**DATA:**
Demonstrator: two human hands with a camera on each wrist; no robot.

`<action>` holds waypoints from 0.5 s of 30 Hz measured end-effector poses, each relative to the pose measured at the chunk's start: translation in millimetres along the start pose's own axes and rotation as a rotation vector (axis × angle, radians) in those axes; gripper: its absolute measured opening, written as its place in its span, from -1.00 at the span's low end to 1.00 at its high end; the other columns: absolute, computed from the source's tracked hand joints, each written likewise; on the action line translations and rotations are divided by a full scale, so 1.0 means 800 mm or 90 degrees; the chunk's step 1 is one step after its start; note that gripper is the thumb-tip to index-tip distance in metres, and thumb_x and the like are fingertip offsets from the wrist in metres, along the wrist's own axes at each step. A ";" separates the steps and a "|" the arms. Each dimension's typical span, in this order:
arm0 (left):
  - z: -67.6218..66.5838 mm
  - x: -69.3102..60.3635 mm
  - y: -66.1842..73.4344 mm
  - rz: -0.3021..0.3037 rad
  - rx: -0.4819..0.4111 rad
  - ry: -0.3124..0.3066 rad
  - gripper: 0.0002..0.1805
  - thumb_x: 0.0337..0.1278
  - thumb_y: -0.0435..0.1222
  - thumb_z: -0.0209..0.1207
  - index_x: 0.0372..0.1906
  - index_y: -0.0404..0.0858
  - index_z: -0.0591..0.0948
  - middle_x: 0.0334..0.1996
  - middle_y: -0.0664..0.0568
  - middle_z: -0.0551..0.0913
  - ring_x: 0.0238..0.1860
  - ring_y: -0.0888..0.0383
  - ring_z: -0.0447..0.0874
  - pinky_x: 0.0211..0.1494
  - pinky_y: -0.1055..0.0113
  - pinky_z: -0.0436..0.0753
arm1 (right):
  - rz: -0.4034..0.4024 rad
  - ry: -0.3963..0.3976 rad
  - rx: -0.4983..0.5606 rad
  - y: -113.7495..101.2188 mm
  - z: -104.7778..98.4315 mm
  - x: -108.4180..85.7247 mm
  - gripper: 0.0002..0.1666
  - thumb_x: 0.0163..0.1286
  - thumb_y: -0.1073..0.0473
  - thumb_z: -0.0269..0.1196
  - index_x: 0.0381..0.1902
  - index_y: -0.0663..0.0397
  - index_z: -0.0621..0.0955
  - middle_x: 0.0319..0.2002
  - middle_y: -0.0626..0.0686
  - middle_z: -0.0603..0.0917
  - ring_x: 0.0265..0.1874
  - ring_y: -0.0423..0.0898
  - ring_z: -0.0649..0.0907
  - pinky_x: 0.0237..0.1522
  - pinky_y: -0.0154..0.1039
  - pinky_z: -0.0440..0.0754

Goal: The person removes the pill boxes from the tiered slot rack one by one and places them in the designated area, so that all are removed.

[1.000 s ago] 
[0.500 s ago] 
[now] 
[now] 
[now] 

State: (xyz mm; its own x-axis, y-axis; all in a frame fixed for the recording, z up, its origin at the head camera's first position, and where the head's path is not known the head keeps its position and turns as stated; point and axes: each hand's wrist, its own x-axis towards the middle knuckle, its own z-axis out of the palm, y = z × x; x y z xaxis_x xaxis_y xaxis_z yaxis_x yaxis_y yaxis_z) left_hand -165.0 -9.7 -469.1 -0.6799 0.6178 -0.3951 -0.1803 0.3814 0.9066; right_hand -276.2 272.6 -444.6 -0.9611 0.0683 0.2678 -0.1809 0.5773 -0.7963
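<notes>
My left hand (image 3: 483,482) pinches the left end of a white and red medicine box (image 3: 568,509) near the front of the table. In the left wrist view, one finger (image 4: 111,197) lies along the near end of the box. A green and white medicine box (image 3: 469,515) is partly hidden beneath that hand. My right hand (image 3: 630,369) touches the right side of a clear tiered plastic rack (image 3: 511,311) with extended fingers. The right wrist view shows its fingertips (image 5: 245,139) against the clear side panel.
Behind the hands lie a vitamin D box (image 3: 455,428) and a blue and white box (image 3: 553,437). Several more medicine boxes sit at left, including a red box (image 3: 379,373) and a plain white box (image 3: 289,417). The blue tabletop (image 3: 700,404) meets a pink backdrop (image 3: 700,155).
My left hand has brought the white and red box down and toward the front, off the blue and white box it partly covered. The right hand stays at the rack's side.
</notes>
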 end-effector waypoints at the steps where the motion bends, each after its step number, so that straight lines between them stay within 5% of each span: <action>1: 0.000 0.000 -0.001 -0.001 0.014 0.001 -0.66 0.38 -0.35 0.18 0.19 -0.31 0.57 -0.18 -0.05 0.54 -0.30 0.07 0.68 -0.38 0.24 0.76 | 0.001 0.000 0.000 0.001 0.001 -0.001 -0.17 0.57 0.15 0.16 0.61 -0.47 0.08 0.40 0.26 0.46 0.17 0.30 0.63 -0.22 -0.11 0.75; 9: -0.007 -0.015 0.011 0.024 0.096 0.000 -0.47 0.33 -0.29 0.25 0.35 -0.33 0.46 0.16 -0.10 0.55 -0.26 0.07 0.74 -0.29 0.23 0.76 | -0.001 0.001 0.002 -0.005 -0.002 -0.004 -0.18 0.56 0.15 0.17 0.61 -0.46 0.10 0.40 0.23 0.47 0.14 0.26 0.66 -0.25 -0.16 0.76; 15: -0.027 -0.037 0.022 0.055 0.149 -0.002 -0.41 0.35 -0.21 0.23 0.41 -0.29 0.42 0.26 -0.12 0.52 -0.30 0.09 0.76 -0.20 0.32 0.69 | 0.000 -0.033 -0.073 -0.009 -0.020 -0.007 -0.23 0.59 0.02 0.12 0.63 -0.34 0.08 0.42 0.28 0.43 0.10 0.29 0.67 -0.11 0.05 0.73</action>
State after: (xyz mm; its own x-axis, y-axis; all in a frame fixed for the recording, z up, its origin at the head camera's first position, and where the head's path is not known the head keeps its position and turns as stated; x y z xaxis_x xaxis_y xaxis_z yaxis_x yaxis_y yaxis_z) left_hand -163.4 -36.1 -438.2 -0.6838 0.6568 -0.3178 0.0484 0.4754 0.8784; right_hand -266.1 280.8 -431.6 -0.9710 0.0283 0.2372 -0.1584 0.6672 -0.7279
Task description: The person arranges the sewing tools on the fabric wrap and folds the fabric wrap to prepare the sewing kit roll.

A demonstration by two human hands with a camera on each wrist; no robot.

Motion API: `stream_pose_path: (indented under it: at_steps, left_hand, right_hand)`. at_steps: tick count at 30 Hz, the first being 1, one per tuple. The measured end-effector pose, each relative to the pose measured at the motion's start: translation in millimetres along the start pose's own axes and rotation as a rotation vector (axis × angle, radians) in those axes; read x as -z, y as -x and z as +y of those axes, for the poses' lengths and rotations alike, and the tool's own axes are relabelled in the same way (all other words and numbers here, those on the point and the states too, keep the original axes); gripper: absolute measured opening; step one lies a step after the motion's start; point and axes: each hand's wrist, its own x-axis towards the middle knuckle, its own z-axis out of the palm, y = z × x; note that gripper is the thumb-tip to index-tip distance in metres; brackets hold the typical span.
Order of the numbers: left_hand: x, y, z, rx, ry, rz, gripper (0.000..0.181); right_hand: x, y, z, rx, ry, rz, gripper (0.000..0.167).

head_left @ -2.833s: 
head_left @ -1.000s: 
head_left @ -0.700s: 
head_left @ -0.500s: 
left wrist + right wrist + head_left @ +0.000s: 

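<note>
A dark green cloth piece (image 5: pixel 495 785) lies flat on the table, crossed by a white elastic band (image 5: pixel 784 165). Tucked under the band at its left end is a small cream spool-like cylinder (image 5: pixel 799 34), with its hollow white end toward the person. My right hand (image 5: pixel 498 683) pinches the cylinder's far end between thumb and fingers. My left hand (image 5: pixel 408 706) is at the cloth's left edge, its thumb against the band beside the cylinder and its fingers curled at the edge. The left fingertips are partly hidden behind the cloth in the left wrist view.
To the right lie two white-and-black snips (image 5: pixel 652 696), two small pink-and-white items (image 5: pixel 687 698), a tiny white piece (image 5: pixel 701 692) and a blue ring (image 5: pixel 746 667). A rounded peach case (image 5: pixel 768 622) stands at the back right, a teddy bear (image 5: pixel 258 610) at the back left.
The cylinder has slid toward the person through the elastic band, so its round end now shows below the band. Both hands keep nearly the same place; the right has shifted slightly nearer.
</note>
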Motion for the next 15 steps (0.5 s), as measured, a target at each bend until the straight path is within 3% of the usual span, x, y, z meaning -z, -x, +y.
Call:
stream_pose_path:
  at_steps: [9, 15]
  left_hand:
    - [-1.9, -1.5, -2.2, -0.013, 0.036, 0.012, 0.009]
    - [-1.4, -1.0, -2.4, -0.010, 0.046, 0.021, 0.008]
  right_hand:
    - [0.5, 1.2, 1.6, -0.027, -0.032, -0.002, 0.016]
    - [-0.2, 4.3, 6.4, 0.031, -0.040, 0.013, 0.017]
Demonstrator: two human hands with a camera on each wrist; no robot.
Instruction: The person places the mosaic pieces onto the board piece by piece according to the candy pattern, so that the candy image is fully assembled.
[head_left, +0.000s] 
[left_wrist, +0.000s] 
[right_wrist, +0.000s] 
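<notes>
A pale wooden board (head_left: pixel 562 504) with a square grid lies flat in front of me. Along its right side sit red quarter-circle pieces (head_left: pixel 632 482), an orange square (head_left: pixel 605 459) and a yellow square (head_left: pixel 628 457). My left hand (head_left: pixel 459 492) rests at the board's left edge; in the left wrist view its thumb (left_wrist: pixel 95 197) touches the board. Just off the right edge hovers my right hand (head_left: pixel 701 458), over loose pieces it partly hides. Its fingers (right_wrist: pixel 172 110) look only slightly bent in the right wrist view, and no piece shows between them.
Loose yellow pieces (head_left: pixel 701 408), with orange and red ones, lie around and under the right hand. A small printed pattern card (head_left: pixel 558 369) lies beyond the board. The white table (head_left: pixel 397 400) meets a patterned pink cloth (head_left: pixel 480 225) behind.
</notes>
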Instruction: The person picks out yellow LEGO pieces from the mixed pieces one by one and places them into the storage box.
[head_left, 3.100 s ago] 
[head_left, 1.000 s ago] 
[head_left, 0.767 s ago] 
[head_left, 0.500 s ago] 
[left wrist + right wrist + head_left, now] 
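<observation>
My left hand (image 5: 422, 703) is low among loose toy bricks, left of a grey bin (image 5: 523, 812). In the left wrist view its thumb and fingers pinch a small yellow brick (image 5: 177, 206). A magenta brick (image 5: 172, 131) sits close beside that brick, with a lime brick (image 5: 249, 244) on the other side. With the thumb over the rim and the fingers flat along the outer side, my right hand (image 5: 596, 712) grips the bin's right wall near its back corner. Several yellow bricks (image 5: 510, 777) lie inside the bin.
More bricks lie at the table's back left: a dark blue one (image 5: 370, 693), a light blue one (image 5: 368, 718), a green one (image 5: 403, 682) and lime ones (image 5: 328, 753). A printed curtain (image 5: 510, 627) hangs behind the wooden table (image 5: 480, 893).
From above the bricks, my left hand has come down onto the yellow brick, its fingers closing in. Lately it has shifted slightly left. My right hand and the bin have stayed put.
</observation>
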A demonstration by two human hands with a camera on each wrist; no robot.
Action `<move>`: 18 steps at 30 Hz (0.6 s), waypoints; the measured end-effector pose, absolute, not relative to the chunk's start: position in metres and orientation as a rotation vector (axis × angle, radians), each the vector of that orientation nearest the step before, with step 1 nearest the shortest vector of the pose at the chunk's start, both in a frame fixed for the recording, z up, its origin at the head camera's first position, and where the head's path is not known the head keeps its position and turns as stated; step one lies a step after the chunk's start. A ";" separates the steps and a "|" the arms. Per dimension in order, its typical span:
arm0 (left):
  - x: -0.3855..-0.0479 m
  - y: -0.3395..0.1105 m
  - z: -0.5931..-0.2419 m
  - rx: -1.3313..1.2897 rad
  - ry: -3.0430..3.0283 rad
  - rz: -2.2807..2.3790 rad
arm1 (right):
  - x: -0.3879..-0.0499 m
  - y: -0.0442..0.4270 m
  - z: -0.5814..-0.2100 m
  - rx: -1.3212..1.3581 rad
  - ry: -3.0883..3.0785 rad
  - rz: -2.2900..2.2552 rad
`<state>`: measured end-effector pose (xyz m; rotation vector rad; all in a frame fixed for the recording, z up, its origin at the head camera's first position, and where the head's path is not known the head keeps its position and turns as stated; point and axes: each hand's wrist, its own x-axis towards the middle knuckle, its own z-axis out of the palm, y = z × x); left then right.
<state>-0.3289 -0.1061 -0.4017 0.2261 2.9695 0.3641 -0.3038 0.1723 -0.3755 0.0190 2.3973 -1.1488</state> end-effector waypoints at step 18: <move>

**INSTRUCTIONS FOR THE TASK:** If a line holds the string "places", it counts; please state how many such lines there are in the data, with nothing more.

**WRITTEN SOLUTION:** 3